# Materials provided:
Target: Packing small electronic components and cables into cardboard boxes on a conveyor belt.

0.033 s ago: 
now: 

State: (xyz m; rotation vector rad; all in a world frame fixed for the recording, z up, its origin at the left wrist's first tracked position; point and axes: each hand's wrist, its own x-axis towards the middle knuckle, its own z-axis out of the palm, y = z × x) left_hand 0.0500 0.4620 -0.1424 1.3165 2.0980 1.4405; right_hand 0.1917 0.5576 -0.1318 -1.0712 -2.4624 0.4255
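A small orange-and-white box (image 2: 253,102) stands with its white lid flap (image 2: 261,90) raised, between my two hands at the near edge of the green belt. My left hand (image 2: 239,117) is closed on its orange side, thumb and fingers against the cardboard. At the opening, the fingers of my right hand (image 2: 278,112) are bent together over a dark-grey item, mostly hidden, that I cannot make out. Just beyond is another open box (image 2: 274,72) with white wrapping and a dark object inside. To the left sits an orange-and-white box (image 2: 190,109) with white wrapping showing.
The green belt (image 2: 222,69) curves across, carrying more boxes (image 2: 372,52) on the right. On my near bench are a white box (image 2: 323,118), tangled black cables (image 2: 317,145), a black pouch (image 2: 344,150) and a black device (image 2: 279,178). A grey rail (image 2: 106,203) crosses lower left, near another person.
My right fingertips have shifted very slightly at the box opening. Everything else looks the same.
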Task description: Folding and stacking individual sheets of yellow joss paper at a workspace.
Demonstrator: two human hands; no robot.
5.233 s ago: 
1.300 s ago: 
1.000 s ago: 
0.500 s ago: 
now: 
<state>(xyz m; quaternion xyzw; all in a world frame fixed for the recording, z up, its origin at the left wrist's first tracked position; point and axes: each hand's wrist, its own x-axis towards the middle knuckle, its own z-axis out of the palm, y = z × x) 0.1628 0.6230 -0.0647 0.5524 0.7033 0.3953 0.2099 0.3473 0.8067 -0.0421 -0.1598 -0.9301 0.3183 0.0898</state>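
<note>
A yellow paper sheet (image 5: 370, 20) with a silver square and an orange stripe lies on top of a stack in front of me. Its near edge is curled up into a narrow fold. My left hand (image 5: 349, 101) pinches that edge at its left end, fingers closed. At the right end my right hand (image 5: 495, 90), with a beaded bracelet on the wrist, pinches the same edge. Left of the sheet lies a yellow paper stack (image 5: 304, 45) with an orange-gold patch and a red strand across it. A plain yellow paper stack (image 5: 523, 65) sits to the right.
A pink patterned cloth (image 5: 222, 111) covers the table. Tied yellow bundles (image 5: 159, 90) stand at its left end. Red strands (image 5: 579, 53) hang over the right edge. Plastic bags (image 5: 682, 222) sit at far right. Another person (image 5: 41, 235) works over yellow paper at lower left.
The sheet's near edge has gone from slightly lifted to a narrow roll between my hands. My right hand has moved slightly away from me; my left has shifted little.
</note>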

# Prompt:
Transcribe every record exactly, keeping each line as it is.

# Solution to this problem:
Target: Packing small electronic components and cables into cardboard boxes on a conveyor belt.

0.033 s ago: 
now: 

State: (xyz m; rotation vector rad; all in a world frame fixed for the recording, z up, its origin at the left wrist's first tracked position; point and axes: each hand's wrist, its own x-axis towards the middle knuckle, its own z-axis out of the palm, y = z × x) left_hand 0.0500 0.4620 -0.1424 1.3165 2.0980 1.4405; right_hand 0.1917 0.5576 -0.1318 -1.0712 -2.4624 0.4255
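A small orange-and-white box (image 2: 253,102) stands with its white lid flap (image 2: 261,90) raised, between my two hands at the near edge of the green belt. My left hand (image 2: 239,117) is closed on its orange side, thumb and fingers against the cardboard. At the opening, the fingers of my right hand (image 2: 278,112) are bent together over a dark-grey item, mostly hidden, that I cannot make out. Just beyond is another open box (image 2: 274,72) with white wrapping and a dark object inside. To the left sits an orange-and-white box (image 2: 190,109) with white wrapping showing.
The green belt (image 2: 222,69) curves across, carrying more boxes (image 2: 372,52) on the right. On my near bench are a white box (image 2: 323,118), tangled black cables (image 2: 317,145), a black pouch (image 2: 344,150) and a black device (image 2: 279,178). A grey rail (image 2: 106,203) crosses lower left, near another person.
My right fingertips have shifted very slightly at the box opening. Everything else looks the same.
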Task description: Folding and stacking individual sheets of yellow joss paper at a workspace.
Demonstrator: two human hands; no robot.
5.233 s ago: 
1.300 s ago: 
1.000 s ago: 
0.500 s ago: 
now: 
<state>(xyz m; quaternion xyzw; all in a world frame fixed for the recording, z up, its origin at the left wrist's first tracked position; point and axes: each hand's wrist, its own x-axis towards the middle knuckle, its own z-axis out of the palm, y = z × x) 0.1628 0.6230 -0.0647 0.5524 0.7033 0.3953 0.2099 0.3473 0.8067 -0.0421 -0.1598 -0.9301 0.3183 0.0898</state>
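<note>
A yellow paper sheet (image 5: 370, 20) with a silver square and an orange stripe lies on top of a stack in front of me. Its near edge is curled up into a narrow fold. My left hand (image 5: 349, 101) pinches that edge at its left end, fingers closed. At the right end my right hand (image 5: 495, 90), with a beaded bracelet on the wrist, pinches the same edge. Left of the sheet lies a yellow paper stack (image 5: 304, 45) with an orange-gold patch and a red strand across it. A plain yellow paper stack (image 5: 523, 65) sits to the right.
A pink patterned cloth (image 5: 222, 111) covers the table. Tied yellow bundles (image 5: 159, 90) stand at its left end. Red strands (image 5: 579, 53) hang over the right edge. Plastic bags (image 5: 682, 222) sit at far right. Another person (image 5: 41, 235) works over yellow paper at lower left.
The sheet's near edge has gone from slightly lifted to a narrow roll between my hands. My right hand has moved slightly away from me; my left has shifted little.
</note>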

Nothing else belongs to this exercise.